*Work item:* Your answer should be the exact lines of the data below from the one containing "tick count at" through the one containing "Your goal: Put"; please include nothing else.

(Records from a collection)
____

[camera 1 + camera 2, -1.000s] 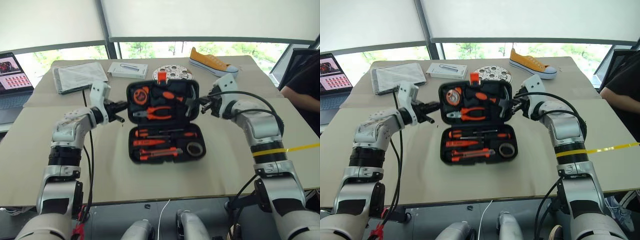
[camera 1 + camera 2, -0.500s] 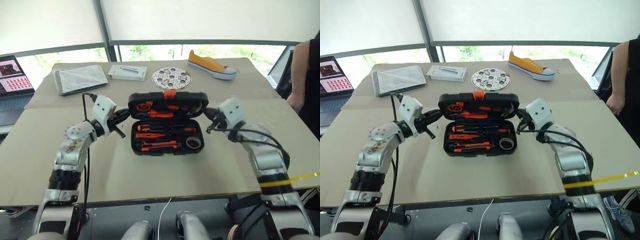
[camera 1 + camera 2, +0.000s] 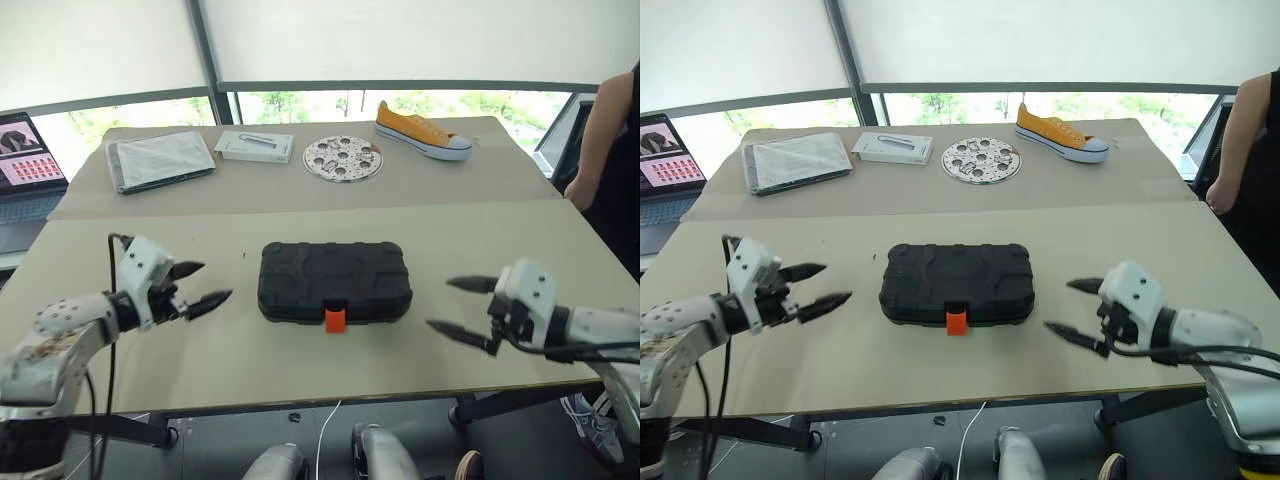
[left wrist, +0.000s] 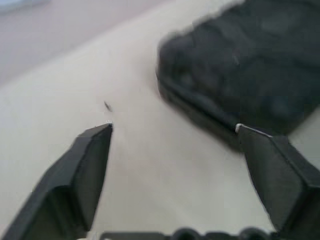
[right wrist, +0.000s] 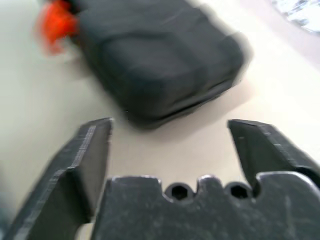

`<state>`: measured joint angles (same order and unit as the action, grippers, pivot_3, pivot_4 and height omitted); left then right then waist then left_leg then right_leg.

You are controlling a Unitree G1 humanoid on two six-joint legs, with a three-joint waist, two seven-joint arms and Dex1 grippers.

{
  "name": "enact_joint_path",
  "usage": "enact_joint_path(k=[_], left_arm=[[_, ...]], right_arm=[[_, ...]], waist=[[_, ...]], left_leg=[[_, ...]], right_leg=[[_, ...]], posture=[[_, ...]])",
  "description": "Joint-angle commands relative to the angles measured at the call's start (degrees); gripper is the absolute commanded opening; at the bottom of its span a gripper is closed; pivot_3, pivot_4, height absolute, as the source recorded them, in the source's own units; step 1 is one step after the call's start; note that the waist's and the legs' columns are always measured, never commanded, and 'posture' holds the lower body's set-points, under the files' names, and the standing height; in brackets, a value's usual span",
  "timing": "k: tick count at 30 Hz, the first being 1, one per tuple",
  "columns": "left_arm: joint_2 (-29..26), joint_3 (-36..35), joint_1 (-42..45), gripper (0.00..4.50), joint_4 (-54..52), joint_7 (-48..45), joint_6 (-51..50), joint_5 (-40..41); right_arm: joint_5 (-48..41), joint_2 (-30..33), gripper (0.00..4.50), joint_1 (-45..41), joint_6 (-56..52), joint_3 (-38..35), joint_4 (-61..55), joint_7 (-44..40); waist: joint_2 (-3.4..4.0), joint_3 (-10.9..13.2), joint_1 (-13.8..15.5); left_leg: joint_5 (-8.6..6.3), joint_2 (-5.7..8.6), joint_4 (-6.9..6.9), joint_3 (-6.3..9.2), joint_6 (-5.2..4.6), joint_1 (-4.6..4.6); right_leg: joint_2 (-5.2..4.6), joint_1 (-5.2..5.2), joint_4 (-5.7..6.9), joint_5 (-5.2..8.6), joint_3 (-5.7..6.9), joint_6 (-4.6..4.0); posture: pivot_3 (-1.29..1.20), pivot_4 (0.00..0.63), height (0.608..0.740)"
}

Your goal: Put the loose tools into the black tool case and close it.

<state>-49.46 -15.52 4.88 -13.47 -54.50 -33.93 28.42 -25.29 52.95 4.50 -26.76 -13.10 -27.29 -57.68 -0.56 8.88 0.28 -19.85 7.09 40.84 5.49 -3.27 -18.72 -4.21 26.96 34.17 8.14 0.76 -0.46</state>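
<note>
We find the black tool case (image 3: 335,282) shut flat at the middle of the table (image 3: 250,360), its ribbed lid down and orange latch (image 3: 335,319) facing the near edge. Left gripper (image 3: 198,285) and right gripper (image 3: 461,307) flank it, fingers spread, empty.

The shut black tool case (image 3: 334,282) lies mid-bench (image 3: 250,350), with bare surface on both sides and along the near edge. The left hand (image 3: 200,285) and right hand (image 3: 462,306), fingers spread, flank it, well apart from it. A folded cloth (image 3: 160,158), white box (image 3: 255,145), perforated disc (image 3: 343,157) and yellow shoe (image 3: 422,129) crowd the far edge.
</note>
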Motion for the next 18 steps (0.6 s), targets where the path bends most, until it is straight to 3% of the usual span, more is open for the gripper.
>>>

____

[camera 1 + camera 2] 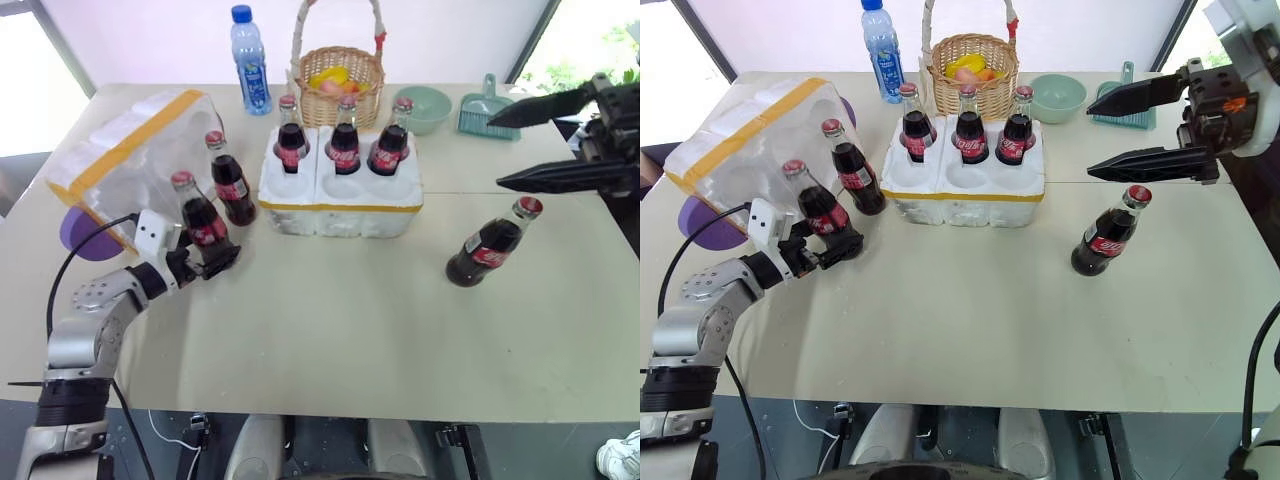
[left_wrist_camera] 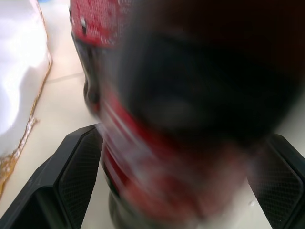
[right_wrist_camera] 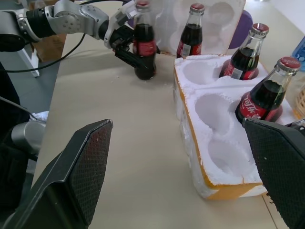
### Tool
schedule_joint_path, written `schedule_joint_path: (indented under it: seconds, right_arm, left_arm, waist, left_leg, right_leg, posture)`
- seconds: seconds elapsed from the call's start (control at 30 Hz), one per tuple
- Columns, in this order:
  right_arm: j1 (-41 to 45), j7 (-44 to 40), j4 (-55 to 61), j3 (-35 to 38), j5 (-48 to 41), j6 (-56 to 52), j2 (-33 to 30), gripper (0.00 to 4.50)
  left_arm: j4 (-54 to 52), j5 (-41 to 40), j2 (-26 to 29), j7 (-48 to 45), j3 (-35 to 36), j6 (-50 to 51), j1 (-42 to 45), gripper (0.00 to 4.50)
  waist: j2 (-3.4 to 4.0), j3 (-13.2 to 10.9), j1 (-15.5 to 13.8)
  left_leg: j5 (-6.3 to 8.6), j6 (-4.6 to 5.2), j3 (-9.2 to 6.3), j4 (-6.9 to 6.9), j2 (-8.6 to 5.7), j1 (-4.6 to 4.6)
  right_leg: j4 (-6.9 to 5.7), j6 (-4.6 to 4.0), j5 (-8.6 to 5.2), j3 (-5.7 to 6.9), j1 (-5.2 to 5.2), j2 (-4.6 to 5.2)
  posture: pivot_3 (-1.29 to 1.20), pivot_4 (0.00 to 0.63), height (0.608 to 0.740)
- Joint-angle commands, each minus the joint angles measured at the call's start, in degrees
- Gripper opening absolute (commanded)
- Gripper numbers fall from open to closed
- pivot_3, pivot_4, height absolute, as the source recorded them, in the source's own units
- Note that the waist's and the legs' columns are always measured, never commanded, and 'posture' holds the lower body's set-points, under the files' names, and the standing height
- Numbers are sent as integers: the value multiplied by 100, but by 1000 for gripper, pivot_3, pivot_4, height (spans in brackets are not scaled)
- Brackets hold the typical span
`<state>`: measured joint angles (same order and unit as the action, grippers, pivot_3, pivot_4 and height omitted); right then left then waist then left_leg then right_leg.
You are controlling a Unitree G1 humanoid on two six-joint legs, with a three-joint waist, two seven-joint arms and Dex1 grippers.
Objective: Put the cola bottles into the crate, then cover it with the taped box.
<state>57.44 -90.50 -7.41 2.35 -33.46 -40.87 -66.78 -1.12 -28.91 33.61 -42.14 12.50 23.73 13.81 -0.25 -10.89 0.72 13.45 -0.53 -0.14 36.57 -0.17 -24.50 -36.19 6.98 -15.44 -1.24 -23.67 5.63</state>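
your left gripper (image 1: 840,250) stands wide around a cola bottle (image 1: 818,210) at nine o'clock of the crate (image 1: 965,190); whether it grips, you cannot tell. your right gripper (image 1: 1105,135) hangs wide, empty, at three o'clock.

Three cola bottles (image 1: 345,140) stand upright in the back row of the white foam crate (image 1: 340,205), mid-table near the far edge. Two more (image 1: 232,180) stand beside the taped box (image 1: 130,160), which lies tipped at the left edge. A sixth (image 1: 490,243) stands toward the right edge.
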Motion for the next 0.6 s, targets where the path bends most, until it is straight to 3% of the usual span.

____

*Result:*
  "timing": "k: tick count at 30 Hz, the first being 1, one per tuple",
  "columns": "left_arm: joint_2 (-29..26), joint_3 (-36..35), joint_1 (-42..45), gripper (0.00..4.50), joint_4 (-54..52), joint_7 (-48..45), joint_6 (-51..50), joint_5 (-40..41); right_arm: joint_5 (-48..41), joint_2 (-30..33), gripper (0.00..4.50), joint_1 (-45..41), joint_6 (-56..52), joint_3 (-38..35), joint_4 (-61..55), joint_7 (-44..40); waist: joint_2 (-3.4..4.0), joint_3 (-10.9..13.2), joint_1 (-13.8..15.5); left_leg: joint_5 (-8.6..6.3), joint_2 (-5.7..8.6), joint_4 (-6.9..6.9), joint_3 (-6.3..9.2), joint_6 (-5.2..4.6), joint_1 (-4.6..4.6); right_leg: joint_2 (-5.2..4.6), joint_1 (-5.2..5.2), joint_4 (-5.7..6.9), joint_5 (-5.2..8.6), joint_3 (-5.7..6.9), joint_6 (-4.6..4.0); posture: pivot_3 (-1.29..1.20), pivot_4 (0.00..0.63), height (0.608..0.740)"
}

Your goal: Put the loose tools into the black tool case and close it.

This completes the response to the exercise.